(Recorded information begins)

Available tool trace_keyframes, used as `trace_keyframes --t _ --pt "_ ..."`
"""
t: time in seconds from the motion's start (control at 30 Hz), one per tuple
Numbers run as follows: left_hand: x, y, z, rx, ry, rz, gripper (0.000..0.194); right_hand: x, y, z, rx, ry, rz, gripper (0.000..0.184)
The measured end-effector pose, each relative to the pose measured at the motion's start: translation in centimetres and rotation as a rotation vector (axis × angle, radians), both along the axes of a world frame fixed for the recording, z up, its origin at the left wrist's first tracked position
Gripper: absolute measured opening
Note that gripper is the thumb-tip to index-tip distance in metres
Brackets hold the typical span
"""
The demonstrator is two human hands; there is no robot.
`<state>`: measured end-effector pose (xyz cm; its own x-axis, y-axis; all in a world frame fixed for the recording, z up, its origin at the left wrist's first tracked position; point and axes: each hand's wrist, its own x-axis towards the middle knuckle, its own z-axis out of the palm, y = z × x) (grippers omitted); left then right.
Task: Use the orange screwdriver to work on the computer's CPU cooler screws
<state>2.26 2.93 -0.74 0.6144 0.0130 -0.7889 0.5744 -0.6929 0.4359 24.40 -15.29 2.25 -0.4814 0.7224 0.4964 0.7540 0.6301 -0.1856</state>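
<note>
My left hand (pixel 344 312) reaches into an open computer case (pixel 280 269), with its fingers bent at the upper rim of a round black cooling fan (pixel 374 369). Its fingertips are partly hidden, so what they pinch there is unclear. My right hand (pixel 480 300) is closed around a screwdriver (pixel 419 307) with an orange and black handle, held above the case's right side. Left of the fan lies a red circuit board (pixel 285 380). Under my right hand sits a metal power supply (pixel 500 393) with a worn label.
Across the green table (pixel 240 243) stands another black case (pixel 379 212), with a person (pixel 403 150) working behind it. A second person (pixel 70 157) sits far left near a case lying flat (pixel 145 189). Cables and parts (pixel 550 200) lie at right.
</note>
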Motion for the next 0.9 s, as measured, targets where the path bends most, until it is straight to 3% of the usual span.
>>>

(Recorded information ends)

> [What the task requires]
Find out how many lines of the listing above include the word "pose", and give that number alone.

> [Output of the task]
2